The "Welcoming" Factor

Ultimately, the success of the few remaining thriving Meetups hinges on the "welcoming team." Pollard credits the Bristol group’s success to a proactive approach: greeting newcomers at the door, wearing name badges, and actively facilitating introductions based on attendees’ professional needs. In an era where digital connection is abundant but superficial, the warmth of in-person interaction remains an "irreplaceable value."

Implications for the Open Source Project

The broader implication is clear: the WordPress project is not merely a collection of code; it is a community-driven ecosystem. If the "glue" that binds this community—in-person collaboration and networking—continues to erode, the project’s future health could be at risk.
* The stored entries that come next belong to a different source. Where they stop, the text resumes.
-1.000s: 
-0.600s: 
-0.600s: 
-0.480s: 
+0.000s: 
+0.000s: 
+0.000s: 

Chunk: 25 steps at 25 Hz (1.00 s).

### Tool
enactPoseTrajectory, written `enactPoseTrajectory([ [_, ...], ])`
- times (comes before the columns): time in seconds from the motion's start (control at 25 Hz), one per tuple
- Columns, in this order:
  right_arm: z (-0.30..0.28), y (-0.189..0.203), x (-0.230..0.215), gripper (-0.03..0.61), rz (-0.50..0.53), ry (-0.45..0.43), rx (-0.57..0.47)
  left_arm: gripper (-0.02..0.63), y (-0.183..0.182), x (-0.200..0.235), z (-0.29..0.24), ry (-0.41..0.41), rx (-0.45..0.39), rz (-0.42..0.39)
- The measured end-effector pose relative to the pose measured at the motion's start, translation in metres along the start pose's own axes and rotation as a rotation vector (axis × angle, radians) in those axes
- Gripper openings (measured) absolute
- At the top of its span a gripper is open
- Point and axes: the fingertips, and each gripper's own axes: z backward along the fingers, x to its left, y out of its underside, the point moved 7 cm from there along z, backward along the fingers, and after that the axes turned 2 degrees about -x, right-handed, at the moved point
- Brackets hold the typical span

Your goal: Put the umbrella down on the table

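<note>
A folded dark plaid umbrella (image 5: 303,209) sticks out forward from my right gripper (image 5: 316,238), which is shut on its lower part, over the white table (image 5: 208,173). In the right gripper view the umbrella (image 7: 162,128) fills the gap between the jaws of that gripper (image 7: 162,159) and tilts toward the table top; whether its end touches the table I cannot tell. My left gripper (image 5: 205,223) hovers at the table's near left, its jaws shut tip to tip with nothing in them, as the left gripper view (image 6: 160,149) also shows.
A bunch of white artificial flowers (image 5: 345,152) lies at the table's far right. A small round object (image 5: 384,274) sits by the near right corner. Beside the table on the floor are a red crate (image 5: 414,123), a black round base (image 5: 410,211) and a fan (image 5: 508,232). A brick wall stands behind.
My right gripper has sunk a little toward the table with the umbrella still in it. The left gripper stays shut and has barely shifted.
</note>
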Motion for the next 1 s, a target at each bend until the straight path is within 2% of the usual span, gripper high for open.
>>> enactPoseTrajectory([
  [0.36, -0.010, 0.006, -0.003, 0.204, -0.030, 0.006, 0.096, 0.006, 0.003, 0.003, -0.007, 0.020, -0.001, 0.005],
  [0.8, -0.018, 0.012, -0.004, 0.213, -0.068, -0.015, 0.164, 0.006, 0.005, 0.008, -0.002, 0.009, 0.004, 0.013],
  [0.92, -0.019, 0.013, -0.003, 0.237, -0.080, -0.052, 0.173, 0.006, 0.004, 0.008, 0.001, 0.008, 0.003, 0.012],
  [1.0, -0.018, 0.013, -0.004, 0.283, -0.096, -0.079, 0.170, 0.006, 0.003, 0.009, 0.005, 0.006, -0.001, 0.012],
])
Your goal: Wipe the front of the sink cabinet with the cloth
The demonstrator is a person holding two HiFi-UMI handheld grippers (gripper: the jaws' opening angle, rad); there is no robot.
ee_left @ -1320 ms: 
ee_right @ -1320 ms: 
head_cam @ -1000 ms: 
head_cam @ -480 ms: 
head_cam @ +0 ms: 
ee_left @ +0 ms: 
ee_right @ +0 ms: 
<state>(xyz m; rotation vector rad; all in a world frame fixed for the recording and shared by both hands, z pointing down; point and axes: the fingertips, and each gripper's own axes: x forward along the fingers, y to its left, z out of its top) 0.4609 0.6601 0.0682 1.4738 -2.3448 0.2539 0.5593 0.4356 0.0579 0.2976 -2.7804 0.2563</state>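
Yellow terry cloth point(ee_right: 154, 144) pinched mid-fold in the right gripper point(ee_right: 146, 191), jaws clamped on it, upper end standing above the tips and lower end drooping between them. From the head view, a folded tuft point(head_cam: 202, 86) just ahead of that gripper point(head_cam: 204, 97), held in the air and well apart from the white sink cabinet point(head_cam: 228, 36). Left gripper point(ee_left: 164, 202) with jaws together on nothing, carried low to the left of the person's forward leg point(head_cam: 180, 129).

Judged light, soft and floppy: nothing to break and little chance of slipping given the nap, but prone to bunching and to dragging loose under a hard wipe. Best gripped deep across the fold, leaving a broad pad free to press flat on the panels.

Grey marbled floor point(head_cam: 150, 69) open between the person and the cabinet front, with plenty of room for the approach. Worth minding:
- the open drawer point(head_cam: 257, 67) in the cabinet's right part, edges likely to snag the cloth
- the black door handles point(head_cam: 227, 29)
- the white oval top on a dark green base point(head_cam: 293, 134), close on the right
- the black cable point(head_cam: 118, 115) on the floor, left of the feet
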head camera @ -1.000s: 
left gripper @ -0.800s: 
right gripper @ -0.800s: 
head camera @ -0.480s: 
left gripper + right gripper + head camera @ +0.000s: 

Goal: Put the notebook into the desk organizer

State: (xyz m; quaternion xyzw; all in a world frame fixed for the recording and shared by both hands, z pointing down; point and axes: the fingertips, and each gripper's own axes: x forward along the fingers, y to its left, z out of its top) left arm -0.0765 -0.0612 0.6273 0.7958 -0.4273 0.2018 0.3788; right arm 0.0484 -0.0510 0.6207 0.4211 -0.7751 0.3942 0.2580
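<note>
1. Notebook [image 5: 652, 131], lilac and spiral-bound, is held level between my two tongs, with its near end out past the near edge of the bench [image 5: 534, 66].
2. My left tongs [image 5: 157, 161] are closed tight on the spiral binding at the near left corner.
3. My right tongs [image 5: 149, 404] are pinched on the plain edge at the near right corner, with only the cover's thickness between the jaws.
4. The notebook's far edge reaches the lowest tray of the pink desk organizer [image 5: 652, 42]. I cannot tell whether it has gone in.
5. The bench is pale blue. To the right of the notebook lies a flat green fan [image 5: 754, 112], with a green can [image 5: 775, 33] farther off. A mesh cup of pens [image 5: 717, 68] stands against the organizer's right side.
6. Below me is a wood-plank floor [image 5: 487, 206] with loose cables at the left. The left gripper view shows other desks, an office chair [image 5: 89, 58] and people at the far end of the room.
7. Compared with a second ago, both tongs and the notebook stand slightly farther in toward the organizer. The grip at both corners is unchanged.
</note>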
"I have an intuition that the project wouldn’t have been successful without [the community]," says Wrigley. "The community is still there in some context, but where are they? How can I talk to them?"

The challenge for the next five years will be twofold:

  1. Bridging the generational gap: Introducing younger developers, who have never experienced a pre-pandemic Meetup, to the value of physical community.
  2. Creating new hubs: Developing modern, decentralized ways to stay in touch that don’t rely on the volatile algorithms of traditional social media.

For now, the WordPress community finds itself in a state of flux. It is a period of "re-learning how to socialize," as Pollard puts it. Whether the answer lies in music, broader creative themes, or simply a renewed dedication to the "hallway track," one thing is certain: the spirit of the WordPress community is not dead—it is simply waiting for a new reason to gather.